We will begin working on this in Q4FY22-23 with @jwang and @Milimetric

updates from meeting with @kzimmerman , @Iflorez and @jwang

  • Where do we track or report anonymous editors? what could be impacted?
    • Form 990
    • Community Insights annual reporting?
    • Wiki Comparison
    • Equity Dashboard
  • What will break?
    • any code that relies on user_is_anonymous being purely anonymous users
    • any of the above reports of queries we have that uses event_user_id = 0 to calculate anonymous users
  • What should we be prepared for?
    • We do get questions on anonymous editors some times and it would be helpful if we have that on hand
    • Monitor as IP masking rolls out and differentiate between these 2 groups
    • given past experience, Build in buffers to deal with consequences and broken jobs/queries!

@Milimetric , can we pls get a list of all the tables where the proposed changes will be applied?

Next:

  • discuss in Product-Analytics sharing meeting
  • alternate proposal: in tables like mediawiki_history, can we have a separate column called unregistered_user_id to store the temporary user ids? this will avoid breaking queries that use event_user_id=0 to identify anonymous users since temporary and anonymous users both will have this field = 0. what would be its implications ?
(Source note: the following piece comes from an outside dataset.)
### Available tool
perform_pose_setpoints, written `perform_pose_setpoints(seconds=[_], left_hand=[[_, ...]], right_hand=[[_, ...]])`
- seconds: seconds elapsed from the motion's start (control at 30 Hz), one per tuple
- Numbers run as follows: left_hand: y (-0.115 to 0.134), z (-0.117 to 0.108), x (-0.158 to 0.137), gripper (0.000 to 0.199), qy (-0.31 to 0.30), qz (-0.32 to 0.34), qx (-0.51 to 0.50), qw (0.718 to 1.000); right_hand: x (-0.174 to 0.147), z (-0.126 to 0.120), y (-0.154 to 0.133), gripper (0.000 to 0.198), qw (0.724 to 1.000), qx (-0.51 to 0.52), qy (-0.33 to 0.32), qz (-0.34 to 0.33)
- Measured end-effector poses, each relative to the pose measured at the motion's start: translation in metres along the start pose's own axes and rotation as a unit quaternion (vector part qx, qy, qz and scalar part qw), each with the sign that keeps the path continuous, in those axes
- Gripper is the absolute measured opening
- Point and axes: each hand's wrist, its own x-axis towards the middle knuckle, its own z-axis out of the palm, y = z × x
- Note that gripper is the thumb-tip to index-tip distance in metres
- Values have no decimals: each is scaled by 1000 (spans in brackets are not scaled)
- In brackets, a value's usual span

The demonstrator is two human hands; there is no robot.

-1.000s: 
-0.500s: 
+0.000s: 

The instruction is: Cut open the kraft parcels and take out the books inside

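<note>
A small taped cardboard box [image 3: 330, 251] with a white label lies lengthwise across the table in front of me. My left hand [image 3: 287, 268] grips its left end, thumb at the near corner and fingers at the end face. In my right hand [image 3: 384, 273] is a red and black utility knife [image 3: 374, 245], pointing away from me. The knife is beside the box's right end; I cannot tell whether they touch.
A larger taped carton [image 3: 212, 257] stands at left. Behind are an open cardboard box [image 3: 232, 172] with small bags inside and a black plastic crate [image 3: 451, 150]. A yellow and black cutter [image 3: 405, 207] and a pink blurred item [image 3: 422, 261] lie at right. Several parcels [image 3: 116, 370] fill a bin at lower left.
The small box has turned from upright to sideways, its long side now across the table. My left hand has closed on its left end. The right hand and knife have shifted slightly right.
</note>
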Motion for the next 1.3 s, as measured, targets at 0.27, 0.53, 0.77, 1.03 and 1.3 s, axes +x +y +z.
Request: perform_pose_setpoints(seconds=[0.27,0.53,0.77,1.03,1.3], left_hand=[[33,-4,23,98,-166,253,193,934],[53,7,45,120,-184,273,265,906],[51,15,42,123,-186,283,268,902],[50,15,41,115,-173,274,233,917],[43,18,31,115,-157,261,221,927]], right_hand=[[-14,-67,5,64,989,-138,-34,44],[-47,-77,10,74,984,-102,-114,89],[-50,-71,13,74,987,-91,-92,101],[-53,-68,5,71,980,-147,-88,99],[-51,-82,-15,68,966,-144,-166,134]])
After my discussion with Product-Analytics as well as Research and Decision Science, @Milimetric , @nshahquinn-wmf and I started discussing how the different types of users - registered, temporary, anonymous (ip) are defined in the upstream mediawiki tables vs. downstream data tables with the introduction of the new "temp" user.
This is being discussed with a larger audience in this discussion https://www.mediawiki.org/wiki/Talk:User_account_types#What_does_%22anonymous%22_mean and in T337103. Once we resolve this we can clarify definitions around anonymous and temporary editors.

nshahquinn-wmf renamed this task from Clarify definitions around anonymous and temporary editors to Clarify analytics and metrics definitions around anonymous and temporary editors.Jun 16 2023, 2:33 AM

This was actually done a while ago.